BRANDON — The line outside Target near Westfield Brandon mall dissolved as soon as the doors opened at 7 o’clock Friday morning.
Down the street in the mall itself, a steady, if unremarkable, flow of customers lined up at Starbucks, stocked up on Legos and picked over Christmas-themed clothing. The mall was luring shoppers with promotions. The parking lot was half-filled. The food court empty. Shoppers had plenty of space to stroll.
Relaxing in a pair of massage chairs near the Macy’s entrance, Vicki Maclin and her daughter, Teresa Hunter, thought back to each Black Friday they’ve attended for more than 20 years.
But, as time has passed, the trek to Westfield Brandon has come to mean more to Maclin than to Hunter.
“I’m fine just ordering online,” said Hunter, 48.
But Maclin, 66, said brick-and-mortar stores and the opportunity to shop in person appealed to her.
“I’d rather touch and see,” said the Riverview resident.
Both agreed that Black Friday — at least at Westfield Brandon — isn’t what it used to be. They were disappointed in some the selection of bedding and glassware and, also, nostalgic about the mobs of people they used to have to jostle. When they arrived at 6:30 a.m., it wasn’t like the old days.
“Thank you, Amazon!” quipped Hunter.
Industry analysts paint a different portrait nationally. About 166 million people are planning to shop from Thanksgiving Day through Cyber Monday this year, according to the annual survey released today by the National Retail Federation and Prosper Insights & Analytics, almost 8 million more people than last year and the highest estimate since 2017.
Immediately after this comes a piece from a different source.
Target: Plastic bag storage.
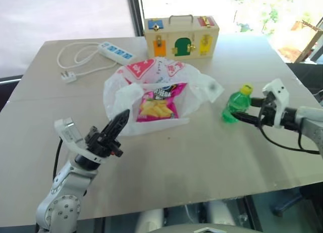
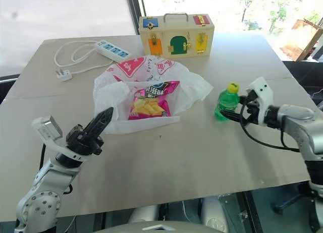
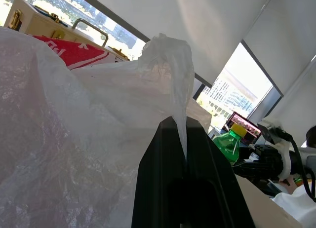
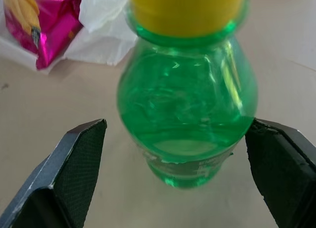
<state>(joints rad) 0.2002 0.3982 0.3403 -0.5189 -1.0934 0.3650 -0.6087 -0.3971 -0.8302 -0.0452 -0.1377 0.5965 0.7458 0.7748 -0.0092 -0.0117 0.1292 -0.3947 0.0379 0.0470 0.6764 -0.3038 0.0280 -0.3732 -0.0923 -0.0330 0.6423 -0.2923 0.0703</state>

But the same group expects holiday sales growth overall will slow to a range of 6% to 8%, from the blistering 13.5% growth of a year ago, according to The Associated Press.
And those figures, which include online spending, aren’t adjusted for inflation, so real spending could even be down from a year ago. Adobe Analytics expects online sales to be up 2.5% from Nov. 1 through Dec. 31, a slowdown from the 8.6% pace last year, when shoppers were uncertain about returning to physical stores, according to AP.
In New York, Macy’s Herald Square reported early-morning bustling crowds that were up significantly from last year when supply-chain shortages and fears of COVID-19 kept many shoppers away.
It’s not just online retailers that have sucked some of the energy, occasionally dark, that marked Black Fridays a decade ago. Brick-and-mortar retailers have extended Black Friday sales over a week’s span. The growth of “Small Business Saturday” also has cut into sales.
As shopping trends change, though, the desire to share in a communal retail experience hasn’t dimmed for everyone.
“It’s fun having the crowds,” Maclin said.